Module B: In Full Swing

This past week included the two introductory courses to Module B at SMU: Organizational Behavior on Thursday night and Executive Statistics on Saturday morning. The tone set in both is dramatically different than the Module A courses.

Neither class will be as intuitively challenging as the Module A courses. Organizational Behavior should be a welcome respite for many students from the rigors of Economics and Accounting. Statistics is also straight forward, but it will require a highly attentive student.

Discrete math is limited in scope to algebraic functions -- we covered "solving for 'X'" using means and extremes during the first class. Square roots, natural logarithms, "e," etc.: This is the language of statistics. Words like binomial and equations named after their creators are common. Because this is the type of math every student is required to do, be prepared for lots of out-of-class work and number crunching.

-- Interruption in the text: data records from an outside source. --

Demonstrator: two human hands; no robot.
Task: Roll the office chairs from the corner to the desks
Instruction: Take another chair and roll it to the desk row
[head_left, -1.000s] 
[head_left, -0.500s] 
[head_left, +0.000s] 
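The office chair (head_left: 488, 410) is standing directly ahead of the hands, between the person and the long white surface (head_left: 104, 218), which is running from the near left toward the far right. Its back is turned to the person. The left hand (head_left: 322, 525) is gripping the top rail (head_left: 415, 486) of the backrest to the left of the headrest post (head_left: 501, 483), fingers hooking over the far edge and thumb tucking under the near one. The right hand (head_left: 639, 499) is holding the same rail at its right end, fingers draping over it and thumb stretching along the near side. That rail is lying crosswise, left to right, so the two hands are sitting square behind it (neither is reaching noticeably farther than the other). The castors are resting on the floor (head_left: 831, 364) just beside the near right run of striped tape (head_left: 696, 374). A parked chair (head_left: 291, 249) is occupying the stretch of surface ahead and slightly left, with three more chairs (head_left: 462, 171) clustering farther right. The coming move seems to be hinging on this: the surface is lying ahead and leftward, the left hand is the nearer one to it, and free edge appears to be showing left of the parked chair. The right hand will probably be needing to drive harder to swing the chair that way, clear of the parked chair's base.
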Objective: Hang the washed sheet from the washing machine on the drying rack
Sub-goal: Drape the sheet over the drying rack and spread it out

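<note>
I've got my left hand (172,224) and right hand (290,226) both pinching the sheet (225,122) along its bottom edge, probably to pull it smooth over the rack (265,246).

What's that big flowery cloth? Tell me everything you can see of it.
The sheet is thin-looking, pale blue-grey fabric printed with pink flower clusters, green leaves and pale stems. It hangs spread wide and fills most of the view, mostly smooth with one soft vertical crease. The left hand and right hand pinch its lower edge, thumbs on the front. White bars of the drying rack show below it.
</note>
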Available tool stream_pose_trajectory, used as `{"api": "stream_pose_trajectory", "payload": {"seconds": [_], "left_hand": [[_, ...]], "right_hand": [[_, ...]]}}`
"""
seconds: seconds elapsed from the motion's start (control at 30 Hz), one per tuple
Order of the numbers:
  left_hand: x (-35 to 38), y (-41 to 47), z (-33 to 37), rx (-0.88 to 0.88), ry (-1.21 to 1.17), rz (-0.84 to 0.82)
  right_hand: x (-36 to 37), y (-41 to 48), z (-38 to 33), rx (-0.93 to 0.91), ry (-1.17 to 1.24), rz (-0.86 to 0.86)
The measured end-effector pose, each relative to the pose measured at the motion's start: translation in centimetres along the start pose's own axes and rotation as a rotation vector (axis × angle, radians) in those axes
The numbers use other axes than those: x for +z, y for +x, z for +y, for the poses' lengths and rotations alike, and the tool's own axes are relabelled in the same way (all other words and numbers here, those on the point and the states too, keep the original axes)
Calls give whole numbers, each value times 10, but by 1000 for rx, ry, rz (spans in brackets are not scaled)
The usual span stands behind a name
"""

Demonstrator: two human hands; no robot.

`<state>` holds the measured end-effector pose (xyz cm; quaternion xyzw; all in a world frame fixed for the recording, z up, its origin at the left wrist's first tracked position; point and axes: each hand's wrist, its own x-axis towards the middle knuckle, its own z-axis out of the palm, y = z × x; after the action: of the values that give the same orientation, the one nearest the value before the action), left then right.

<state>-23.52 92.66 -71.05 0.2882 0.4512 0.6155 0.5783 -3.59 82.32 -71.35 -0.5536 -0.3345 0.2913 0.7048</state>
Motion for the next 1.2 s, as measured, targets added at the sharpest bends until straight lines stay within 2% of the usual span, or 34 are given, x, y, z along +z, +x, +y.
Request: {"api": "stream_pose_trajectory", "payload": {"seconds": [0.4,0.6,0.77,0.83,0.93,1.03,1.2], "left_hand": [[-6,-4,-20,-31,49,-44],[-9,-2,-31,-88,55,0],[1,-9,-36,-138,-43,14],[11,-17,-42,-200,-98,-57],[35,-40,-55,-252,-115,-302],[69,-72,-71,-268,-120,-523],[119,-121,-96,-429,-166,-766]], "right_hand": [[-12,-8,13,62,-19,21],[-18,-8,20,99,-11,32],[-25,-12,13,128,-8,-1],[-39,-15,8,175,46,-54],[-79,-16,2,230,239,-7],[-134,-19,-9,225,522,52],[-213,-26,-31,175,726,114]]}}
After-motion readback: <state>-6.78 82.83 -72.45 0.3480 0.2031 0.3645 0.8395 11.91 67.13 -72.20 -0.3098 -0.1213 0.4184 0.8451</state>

Hopefully, you will get a professor that shares my professor's view: statistics needs to be applicable. Her examples are frought with practical application and dogma free.

Organizational behavior boils down to involvement in class and staying on top of reading. There are two primary approaches to management courses: Case Study and Theory. Harvard is known for being the best case study school and whatever b-school you attend, you can be sure you will be tasked with working a Harvard Business School case study at least once. Schools that lean to theory have you read lots of "How to.." material. SMU happens to be a hybrid between the two.

I prefer the case study methodology. A constant exposure to crises and situations is a great way to learn and evaluate what should be done from a real world perspective. At least I'm getting some of that.